Promising Phase 3 Results With New Oral MS Drug Ponesimod

October 03, 2019

A new oral drug for relapsing remitting multiple sclerosis — ponesimod (Actelion Pharmaceuticals) — has shown promising results in a phase 3 trial vs the active comparator, teriflunomide (Aubagio, Genzyme/Sanofi).

Ponesimod showed significant reductions in relapse rate, new active lesions, and fatigue-related symptoms vs teriflunomide in the OPTIMUM trial, presented at the recent 35th Congress of the European Committee for Treatment and Research in Multiple Sclerosis (ECTRIMS) 2019.

"Ponesimod showed a reassuring and benign safety profile and should be a valuable addition to the armamentarium for relapsing remitting MS," lead investigator Ludwig Kappos, MD, University Hospital Basel, Switzerland, concluded.

Ponesimod is in the same class of drugs as fingolimod, sphingosine-1-phosphate (S1P) receptor modulators, but whereas fingolimod targets several different S1P receptors, ponesimod is selective for the S1P1 receptor, the key S1P receptor involved in lymphocyte trafficking, Kappos explained.  

He described ponesimod as "a selective S1P1 receptor modulator with rapidly revisable pharmacokinetic profile and low drug interaction potential."
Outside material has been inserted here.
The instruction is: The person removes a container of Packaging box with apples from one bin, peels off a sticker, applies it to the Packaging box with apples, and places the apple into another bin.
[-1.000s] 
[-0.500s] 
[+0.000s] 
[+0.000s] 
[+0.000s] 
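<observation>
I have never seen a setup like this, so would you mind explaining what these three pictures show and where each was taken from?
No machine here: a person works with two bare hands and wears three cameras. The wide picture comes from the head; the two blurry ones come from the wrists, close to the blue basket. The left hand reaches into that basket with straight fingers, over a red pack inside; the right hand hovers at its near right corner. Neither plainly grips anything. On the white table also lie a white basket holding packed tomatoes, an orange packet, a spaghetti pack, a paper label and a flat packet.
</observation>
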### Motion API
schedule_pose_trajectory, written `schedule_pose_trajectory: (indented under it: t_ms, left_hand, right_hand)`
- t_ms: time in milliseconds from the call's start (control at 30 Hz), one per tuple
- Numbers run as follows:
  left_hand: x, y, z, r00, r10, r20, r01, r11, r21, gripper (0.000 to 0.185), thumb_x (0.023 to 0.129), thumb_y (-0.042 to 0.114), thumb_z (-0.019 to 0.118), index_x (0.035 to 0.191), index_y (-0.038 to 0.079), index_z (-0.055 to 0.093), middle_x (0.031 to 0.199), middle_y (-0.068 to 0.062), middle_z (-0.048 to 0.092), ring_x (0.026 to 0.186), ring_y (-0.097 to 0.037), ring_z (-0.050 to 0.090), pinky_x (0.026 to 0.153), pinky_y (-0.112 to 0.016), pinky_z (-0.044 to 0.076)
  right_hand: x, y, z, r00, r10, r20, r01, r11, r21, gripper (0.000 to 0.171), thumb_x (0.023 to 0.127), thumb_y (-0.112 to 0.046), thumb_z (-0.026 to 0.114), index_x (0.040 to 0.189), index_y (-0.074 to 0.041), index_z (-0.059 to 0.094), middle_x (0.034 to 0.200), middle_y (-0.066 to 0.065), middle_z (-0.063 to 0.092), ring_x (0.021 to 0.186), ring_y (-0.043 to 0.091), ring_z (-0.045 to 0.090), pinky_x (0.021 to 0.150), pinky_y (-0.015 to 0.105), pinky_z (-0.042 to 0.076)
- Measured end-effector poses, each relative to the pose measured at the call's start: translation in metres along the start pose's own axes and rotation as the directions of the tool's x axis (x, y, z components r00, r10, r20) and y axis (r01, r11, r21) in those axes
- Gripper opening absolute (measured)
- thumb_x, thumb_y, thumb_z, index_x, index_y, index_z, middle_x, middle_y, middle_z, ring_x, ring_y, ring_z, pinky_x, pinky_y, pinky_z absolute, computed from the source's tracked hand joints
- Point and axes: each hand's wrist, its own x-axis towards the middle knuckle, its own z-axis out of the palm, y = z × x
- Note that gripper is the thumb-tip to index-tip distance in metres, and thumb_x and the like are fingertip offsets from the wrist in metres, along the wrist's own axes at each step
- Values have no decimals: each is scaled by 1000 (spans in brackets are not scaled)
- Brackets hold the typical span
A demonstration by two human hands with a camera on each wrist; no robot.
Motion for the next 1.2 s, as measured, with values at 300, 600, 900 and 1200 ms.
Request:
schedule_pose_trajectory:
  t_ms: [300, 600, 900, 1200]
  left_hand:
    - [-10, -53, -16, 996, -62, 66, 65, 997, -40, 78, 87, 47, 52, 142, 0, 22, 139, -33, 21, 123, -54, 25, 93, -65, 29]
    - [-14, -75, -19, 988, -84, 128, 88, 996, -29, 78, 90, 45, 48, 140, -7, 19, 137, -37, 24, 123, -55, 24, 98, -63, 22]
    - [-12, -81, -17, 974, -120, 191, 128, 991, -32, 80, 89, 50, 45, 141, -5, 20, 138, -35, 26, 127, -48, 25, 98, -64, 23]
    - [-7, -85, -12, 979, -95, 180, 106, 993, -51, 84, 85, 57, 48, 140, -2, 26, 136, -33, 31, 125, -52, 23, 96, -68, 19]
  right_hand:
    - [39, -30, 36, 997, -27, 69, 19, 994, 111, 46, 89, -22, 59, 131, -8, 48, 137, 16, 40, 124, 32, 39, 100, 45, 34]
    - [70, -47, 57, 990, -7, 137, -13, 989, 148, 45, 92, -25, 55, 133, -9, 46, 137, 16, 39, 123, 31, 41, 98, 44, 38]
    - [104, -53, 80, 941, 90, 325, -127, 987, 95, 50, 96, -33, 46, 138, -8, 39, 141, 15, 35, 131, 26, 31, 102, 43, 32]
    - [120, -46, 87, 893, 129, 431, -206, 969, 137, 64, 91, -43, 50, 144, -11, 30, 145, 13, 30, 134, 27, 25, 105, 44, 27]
He pointed out that ponesimod had a short half-life (being eliminated within a week of stopping treatment), and has no active metabolites, which allows rapid reversibility — important in certain clinical situations such as infections, vaccinations, and drug sequencing. Its use is also associated with functional preservation of specific T-cell and B-cell subsets, which allows continued immune surveillance despite reduced circulating lymphocyte levels, he added.  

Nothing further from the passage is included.